I had installed Avira Antivir yesterday, and everything seem alright but It detected a 'TR/Trash.Gen [trojan]' in C:\System Volume Information\_restore{202550A8-7A33-4BCA-9586-051D24DDBF8F}\RP1003\A0080810.dll.

then I told the program to delete the file.

after that I turned off system restore and shut down the computer.
then I rebooted and turned system restore back on.


is anyone out there!?!?! Help Please!!!!!!

#5 San Lorenzo

San Lorenzo
  • Topic Starter

  • Members
  • 16 posts
  • OFFLINE
  •  
  • Local time:05:05 AM

Posted 03 February 2009 - 12:41 PM

one other thing I might add I've ran the F-secure stuff and it tells me the same thing all the time. "Nothing Found"

The thing is I know something still has to be up. because when I log out/shut down, or Log in it doesn't say my computer's name anymore. I just says log off "computer". I know its a small detail but i've always found that the small details are the things that need to be paid attention to the most because they come up and bite you when you least expect it.

I really really Just want to get this off of my Flash Drive too.

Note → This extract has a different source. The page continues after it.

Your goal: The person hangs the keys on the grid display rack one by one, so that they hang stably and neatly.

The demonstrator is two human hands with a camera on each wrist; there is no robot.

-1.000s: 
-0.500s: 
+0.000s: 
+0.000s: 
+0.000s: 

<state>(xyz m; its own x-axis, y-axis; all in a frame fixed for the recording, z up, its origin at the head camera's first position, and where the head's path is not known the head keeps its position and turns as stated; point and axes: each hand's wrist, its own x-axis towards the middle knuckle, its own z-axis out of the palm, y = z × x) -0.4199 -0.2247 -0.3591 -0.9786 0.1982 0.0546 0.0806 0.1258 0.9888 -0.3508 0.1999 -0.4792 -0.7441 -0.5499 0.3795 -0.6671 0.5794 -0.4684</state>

after all of the things that I've done, even after I look at the flash drive on the pc, I can still see that hidden folder.
When I open up that hidden folder I see another folder that's a recycle bin that says "USB". Now I haven't opened this folder on my pc but I have on my Mac and like I said there's some weird exe. file in there that's locked and a Desktop.ini file


because to be honest I really don't want to do a system restore to my machine. I know there has to be someone out there who at least understands what's going on with my situation.

#6 San Lorenzo

San Lorenzo
  • Topic Starter

  • Members
  • 16 posts
  • OFFLINE
  •  
  • Local time:05:05 AM

Posted 03 February 2009 - 02:36 PM

Here are some PHOTOS

Now this is what I see on my PC looking at the C:Drive

Posted Image

now this is what I see on the K/Flash Drive. The Driver folder is where the corrupt file is located
Posted Image

This Is what I see in the Driver Folder
Posted Image

whenever I clicked on explore for this file, it was always empty. Even when I tried to delete it, It was empty.
Then I always had to use the OT Move it, to move recycler from the c drive


NOW THIS IS WHAT I SEE ON THE MAC


here is the Flash Drive, you can see how that driver folder is already there
Posted Image

here the usb folder
Posted Image

NOW HERE IS INSIDE THE USB FOLDER WITHIN THE DRIVER FOLDER
Posted Image

NOW THIS IS WHAT I SEE WHEN I CLICK ON "GET INFO" OVER THAT WEIRD FILE
Posted Image

WTF!?!?!

Edited by San Lorenzo, 03 February 2009 - 02:48 PM.


#7 San Lorenzo

San Lorenzo
  • Topic Starter

  • Members
  • 16 posts
  • OFFLINE
  •  
  • Local time:05:05 AM

Posted 03 February 2009 - 03:22 PM

I Don't know if this worked or not but here's what I just did

I noticed I could actually delete the files on my Mac

but everytime I put the flash drive back in my computer, they showed back up on the drive.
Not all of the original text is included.